Malgré que le décret-loi du 4 janvier 1955 ait accordé à de plus nombreuses publications l'opposabilité aux tiers, cet avantage n'était pas, dans l'opinion dominante, reconnu à la publication de la promesse unilatérale de vente (et à plus forte raison à celle d'un pacte de préférence), tant pour le même motif qu'antérieurement qu'il ne s'agissait pas de la publication d'un droit réel, que pour le motif, nouveau, que cette publication n'était permise (et non pas imposée) que pour l'information des usagers sans autre sanction Becqué J.C.P.F. 1226 n° 71 ; Planiol et Ripert, I.X. par Hamel, n° 178 ; Cass. Civ. 16 juillet 1957, J.C.P. 57-IV. 136, Rennes 3 mars 1969; cassé par l'arrêt rapporté),

Comme l'indique M. le Conseiller-rapporteur Franck (note sous Dalloz, 1971-353) le revirement s'explique par le fait que, pour la première fois, la Cour de Cassation a décidé que le litige devait être examiné, non pas seulement sous l'angle de l'article 37 du décret du 4 janvier 1955, mais sous l'angle plus large de l'article 28-2° du même décret, qui impose la publication des " actes entre vifs dressés distinctement pour constater (les clauses d'inaliénabilité temporaire) et toutes autres restrictions au droit de disposer " et de l'article 30- 1, 3° al. qui dispose que " les ayants cause à titre particulier du titulaire d'un droit visé au 1° de l'article 28 qui ont publié l'acte ou la décision judiciaire constatant leur propre droit ne peuvent se voir opposer les actes entre vifs dressés distinctement pour constater... toutes autres restrictions au droit de disposer... lorsque les dits actes, ou décisions, ont été publiés postérieurement à la publicité donnée à leur propre droit " ; ce qui, à contrario, reconnaît l'opposabilité aux tiers de la publication des actes portant restriction au droit de propriété.

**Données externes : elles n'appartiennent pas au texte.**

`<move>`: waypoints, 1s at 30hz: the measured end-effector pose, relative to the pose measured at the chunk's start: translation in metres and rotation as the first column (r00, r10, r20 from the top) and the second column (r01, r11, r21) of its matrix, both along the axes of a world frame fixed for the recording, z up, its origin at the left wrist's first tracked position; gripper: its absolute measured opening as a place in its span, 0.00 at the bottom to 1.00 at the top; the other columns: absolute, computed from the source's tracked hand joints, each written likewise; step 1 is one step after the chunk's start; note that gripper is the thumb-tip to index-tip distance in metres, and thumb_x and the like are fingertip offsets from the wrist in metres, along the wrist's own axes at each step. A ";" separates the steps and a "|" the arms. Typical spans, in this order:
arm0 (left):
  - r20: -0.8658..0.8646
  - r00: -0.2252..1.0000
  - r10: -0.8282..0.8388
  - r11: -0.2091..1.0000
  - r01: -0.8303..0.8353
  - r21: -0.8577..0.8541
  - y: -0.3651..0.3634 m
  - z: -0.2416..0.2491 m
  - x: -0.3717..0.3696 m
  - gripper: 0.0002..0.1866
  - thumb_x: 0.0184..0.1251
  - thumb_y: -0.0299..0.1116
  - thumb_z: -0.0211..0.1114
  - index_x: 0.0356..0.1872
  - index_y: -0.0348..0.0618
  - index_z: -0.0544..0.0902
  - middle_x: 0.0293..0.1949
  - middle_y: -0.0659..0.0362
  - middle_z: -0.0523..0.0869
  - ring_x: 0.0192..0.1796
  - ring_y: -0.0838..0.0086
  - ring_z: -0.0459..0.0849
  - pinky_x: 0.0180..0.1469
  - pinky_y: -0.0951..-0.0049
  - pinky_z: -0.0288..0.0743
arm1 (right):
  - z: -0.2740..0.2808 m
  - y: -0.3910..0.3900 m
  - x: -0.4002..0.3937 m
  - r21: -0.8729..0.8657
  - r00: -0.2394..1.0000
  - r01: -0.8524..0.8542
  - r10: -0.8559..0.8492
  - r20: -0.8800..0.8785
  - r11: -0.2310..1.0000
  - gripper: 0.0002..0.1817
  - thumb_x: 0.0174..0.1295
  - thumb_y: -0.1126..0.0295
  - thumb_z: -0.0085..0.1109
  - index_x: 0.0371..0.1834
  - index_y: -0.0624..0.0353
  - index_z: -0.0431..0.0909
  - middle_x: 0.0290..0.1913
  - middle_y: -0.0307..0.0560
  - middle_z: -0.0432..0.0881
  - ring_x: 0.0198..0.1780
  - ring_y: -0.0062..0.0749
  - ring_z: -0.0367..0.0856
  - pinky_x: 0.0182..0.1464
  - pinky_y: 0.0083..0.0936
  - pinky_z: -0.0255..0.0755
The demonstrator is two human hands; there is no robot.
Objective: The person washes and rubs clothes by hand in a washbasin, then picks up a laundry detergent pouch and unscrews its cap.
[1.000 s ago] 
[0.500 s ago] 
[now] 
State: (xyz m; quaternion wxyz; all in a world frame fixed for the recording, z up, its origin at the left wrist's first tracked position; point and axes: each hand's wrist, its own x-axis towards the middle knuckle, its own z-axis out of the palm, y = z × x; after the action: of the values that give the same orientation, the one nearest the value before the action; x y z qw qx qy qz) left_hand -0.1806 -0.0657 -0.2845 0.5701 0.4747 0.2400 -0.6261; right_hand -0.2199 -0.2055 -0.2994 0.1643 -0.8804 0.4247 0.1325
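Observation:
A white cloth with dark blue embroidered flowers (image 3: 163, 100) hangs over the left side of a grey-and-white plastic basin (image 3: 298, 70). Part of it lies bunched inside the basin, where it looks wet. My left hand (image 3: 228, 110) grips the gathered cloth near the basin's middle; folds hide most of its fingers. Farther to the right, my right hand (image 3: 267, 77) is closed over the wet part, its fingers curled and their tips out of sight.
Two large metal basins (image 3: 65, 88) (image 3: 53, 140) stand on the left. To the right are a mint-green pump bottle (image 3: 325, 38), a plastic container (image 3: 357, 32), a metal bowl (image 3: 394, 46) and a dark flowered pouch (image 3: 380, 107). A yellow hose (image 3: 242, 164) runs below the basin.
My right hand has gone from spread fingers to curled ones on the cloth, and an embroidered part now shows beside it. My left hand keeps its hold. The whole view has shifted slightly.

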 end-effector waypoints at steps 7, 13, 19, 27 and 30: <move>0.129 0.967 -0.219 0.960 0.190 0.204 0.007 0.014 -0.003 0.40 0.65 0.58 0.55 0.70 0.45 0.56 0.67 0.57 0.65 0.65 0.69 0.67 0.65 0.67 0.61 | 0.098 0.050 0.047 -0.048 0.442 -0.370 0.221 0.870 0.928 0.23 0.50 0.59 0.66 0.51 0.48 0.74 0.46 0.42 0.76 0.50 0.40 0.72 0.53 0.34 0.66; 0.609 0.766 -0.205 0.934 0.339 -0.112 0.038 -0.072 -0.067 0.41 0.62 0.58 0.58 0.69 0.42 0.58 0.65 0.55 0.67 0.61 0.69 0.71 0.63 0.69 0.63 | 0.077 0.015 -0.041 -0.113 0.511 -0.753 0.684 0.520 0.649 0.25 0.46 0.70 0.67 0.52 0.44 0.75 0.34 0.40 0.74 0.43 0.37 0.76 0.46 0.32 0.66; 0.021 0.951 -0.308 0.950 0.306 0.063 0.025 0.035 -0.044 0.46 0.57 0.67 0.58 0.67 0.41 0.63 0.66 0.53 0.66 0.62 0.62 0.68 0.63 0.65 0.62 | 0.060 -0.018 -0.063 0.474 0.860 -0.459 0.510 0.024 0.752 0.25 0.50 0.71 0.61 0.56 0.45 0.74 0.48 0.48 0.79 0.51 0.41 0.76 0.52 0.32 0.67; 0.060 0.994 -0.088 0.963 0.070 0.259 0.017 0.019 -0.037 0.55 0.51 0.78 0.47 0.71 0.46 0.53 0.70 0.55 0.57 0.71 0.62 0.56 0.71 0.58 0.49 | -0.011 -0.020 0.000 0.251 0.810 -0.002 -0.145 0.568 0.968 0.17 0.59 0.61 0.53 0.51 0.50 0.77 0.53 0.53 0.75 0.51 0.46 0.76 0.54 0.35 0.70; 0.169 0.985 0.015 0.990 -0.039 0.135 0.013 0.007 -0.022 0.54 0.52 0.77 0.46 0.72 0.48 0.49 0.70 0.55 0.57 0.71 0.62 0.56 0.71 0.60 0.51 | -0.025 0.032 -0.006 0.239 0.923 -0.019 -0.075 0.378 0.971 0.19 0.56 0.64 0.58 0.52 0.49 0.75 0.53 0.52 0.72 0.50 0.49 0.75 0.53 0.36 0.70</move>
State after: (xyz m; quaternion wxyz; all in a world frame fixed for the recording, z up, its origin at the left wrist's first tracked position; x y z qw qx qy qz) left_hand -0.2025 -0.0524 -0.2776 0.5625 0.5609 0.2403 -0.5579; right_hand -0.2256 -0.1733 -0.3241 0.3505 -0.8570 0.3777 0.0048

Pour connaître quels sont ces actes M. le Conseiller Franck indique qu'il faut se reporter à la loi du 1er juin 1924 qui régissait et régit toujours le droit local des départements du Bas-Rhin, du Haut-Rhin et de la Moselle, car précisément sur ce point le décret du 4 janvier 1955 réalise un rapprochement entre le droit commun et le droit local.

En effet, l'article 38 f de la dite loi impose l'inscription au livre foncier des " restrictions au droit de disposer, insérées dans un acte d'aliénation ou découlant de tous autres actes, tels que promesse de vente " etc. Et cette énumération n'est pas limitative (Cir. Min. ; Struss, Les lois locales, T.I. p. 99 ; Colmar 30 sept. 1929 ; Rev. Jur. 1931, p. 23 ; Lotz, J.Cl. ann. v. Publicité foncière, fasc. 10-1 n° 79).

En conséquence cet article s'applique notamment au pacte de préférence (Colmar précité ; Cass. Civ. arrêt rapporté), à la convention d'indivision, au droit de préemption, à la clause d'accroissement, à l'interdiction d'aliéner, etc.

Par ailleurs on admet, contrairement à la lettre du texte, qu'il n'est pas nécessaire que la restriction au droit de disposer soit insérée dans un acte relatif à une convention à laquelle elle se rattacherait plus ou moins. Elle peut fort bien être publiée lorsqu'elle fait l'objet d'un acte distinct (acte notarié ou décision judiciaire et note précitée de M. Franck) et du seul fait de cette publication elle est opposable aux tiers à sa date conformément au droit Commun.

Annoter : C.M.L., 2° éd. et additions n° 682, 690, 695, 779.